About this exercise: Extract each record and reproduce it exactly.

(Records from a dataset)
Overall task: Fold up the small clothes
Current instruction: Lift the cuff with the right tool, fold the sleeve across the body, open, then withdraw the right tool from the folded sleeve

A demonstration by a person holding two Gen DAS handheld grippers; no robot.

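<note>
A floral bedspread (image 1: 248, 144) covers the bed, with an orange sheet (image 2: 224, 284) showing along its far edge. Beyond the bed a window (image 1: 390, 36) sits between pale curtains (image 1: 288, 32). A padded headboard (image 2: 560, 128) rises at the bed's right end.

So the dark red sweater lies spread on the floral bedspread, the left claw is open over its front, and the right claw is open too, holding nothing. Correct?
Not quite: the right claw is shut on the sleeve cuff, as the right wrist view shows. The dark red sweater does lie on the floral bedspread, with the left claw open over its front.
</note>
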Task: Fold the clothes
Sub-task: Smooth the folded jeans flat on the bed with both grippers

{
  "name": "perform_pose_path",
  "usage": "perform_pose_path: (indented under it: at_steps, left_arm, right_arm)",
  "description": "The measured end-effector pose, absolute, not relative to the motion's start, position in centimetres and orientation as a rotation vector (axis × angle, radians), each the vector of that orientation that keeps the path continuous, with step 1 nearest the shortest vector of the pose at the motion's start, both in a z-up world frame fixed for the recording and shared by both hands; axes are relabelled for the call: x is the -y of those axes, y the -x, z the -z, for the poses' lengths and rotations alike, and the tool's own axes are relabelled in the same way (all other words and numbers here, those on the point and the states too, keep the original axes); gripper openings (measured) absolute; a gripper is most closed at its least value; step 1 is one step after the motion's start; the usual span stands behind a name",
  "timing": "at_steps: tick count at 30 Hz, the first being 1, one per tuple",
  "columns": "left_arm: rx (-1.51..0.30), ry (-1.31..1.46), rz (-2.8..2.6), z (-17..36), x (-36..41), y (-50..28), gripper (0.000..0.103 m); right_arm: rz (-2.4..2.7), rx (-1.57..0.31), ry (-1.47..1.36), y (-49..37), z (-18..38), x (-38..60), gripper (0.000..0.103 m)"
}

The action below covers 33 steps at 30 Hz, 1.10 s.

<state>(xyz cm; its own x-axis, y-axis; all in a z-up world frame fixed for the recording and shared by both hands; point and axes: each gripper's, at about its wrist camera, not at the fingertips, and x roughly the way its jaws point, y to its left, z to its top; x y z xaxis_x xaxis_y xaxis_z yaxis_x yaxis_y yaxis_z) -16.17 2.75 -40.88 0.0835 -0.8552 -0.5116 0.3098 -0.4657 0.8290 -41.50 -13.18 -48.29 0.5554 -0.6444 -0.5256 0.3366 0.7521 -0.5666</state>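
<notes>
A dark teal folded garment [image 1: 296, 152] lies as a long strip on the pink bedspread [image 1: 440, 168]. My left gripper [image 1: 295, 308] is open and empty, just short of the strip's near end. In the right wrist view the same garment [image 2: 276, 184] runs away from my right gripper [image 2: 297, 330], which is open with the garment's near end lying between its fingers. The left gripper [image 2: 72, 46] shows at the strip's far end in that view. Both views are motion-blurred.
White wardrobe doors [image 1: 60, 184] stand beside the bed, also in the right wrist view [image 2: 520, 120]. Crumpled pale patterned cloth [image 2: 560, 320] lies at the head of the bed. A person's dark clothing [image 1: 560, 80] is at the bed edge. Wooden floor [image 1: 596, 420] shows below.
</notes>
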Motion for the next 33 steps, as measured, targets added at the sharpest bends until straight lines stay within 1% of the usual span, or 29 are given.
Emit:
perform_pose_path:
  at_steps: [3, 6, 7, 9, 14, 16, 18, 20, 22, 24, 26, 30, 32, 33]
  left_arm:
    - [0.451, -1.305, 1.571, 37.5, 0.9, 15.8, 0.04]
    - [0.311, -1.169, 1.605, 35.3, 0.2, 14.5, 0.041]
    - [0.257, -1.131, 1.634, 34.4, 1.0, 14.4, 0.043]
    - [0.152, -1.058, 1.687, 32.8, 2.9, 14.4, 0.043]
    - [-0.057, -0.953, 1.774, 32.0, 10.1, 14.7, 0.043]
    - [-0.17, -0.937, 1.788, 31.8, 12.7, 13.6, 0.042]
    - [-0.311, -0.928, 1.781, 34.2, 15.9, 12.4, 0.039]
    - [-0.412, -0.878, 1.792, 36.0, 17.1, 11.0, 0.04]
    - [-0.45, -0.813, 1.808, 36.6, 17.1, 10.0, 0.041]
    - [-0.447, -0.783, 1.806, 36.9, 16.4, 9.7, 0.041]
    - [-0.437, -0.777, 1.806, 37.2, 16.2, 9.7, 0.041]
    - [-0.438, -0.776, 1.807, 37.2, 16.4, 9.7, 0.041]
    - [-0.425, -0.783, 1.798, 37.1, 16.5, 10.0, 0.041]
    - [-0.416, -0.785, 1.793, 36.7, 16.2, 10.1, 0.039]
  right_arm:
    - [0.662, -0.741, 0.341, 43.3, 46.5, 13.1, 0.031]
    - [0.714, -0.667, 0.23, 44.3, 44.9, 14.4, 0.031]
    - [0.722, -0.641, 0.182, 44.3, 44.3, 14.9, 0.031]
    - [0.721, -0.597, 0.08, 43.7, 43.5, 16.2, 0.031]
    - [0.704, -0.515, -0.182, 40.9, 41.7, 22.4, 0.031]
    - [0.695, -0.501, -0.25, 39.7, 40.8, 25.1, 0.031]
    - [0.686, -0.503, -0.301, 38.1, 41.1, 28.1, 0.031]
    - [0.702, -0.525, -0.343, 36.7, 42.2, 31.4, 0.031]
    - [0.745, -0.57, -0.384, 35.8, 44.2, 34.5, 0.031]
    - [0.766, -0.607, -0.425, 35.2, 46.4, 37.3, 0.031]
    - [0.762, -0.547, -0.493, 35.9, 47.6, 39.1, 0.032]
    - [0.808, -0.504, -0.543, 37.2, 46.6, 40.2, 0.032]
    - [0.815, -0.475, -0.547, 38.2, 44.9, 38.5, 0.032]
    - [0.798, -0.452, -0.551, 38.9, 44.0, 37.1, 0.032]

Solution:
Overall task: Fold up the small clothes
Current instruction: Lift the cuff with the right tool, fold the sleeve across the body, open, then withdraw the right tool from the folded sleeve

A demonstration by a person holding two Gen DAS handheld grippers; no robot.

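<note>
A floral bedspread (image 1: 248, 144) covers the bed, with an orange sheet (image 2: 224, 284) showing along its far edge. Beyond the bed a window (image 1: 390, 36) sits between pale curtains (image 1: 288, 32). A padded headboard (image 2: 560, 128) rises at the bed's right end.

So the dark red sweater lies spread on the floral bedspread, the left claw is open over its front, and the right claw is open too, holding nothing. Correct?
Not quite: the right claw is shut on the sleeve cuff, as the right wrist view shows. The dark red sweater does lie on the floral bedspread, with the left claw open over its front.
</note>
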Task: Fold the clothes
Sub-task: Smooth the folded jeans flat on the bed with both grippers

{
  "name": "perform_pose_path",
  "usage": "perform_pose_path: (indented under it: at_steps, left_arm, right_arm)",
  "description": "The measured end-effector pose, absolute, not relative to the motion's start, position in centimetres and orientation as a rotation vector (axis × angle, radians), each the vector of that orientation that keeps the path continuous, with step 1 nearest the shortest vector of the pose at the motion's start, both in a z-up world frame fixed for the recording and shared by both hands; axes are relabelled for the call: x is the -y of those axes, y the -x, z the -z, for the poses' lengths and rotations alike, and the tool's own axes are relabelled in the same way (all other words and numbers here, those on the point and the states too, keep the original axes); gripper openings (measured) absolute; a gripper is most closed at its least value; step 1 is one step after the motion's start; the usual span stands behind a name",
  "timing": "at_steps: tick count at 30 Hz, the first being 1, one per tuple",
  "columns": "left_arm: rx (-1.51..0.30), ry (-1.31..1.46), rz (-2.8..2.6), z (-17..36), x (-36..41), y (-50..28), gripper (0.000..0.103 m); right_arm: rz (-2.4..2.7), rx (-1.57..0.31), ry (-1.47..1.36), y (-49..37), z (-18..38), x (-38..60), gripper (0.000..0.103 m)"
}

The action below covers 33 steps at 30 Hz, 1.10 s.

<state>(xyz cm; its own x-axis, y-axis; all in a z-up world frame fixed for the recording and shared by both hands; point and axes: each gripper's, at about its wrist camera, not at the fingertips, and x roughly the way its jaws point, y to its left, z to its top; x y z xaxis_x xaxis_y xaxis_z yaxis_x yaxis_y yaxis_z) -16.17 2.75 -40.88 0.0835 -0.8552 -0.5116 0.3098 -0.4657 0.8290 -41.50 -13.18 -48.29 0.5554 -0.6444 -0.5256 0.3366 0.7521 -0.5666</state>
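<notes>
A dark teal folded garment [image 1: 296, 152] lies as a long strip on the pink bedspread [image 1: 440, 168]. My left gripper [image 1: 295, 308] is open and empty, just short of the strip's near end. In the right wrist view the same garment [image 2: 276, 184] runs away from my right gripper [image 2: 297, 330], which is open with the garment's near end lying between its fingers. The left gripper [image 2: 72, 46] shows at the strip's far end in that view. Both views are motion-blurred.
White wardrobe doors [image 1: 60, 184] stand beside the bed, also in the right wrist view [image 2: 520, 120]. Crumpled pale patterned cloth [image 2: 560, 320] lies at the head of the bed. A person's dark clothing [image 1: 560, 80] is at the bed edge. Wooden floor [image 1: 596, 420] shows below.
</notes>
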Motion for the next 33 steps, as measured, targets added at the sharpest bends until straight lines stay within 1% of the usual span, or 29 are given.
Emit:
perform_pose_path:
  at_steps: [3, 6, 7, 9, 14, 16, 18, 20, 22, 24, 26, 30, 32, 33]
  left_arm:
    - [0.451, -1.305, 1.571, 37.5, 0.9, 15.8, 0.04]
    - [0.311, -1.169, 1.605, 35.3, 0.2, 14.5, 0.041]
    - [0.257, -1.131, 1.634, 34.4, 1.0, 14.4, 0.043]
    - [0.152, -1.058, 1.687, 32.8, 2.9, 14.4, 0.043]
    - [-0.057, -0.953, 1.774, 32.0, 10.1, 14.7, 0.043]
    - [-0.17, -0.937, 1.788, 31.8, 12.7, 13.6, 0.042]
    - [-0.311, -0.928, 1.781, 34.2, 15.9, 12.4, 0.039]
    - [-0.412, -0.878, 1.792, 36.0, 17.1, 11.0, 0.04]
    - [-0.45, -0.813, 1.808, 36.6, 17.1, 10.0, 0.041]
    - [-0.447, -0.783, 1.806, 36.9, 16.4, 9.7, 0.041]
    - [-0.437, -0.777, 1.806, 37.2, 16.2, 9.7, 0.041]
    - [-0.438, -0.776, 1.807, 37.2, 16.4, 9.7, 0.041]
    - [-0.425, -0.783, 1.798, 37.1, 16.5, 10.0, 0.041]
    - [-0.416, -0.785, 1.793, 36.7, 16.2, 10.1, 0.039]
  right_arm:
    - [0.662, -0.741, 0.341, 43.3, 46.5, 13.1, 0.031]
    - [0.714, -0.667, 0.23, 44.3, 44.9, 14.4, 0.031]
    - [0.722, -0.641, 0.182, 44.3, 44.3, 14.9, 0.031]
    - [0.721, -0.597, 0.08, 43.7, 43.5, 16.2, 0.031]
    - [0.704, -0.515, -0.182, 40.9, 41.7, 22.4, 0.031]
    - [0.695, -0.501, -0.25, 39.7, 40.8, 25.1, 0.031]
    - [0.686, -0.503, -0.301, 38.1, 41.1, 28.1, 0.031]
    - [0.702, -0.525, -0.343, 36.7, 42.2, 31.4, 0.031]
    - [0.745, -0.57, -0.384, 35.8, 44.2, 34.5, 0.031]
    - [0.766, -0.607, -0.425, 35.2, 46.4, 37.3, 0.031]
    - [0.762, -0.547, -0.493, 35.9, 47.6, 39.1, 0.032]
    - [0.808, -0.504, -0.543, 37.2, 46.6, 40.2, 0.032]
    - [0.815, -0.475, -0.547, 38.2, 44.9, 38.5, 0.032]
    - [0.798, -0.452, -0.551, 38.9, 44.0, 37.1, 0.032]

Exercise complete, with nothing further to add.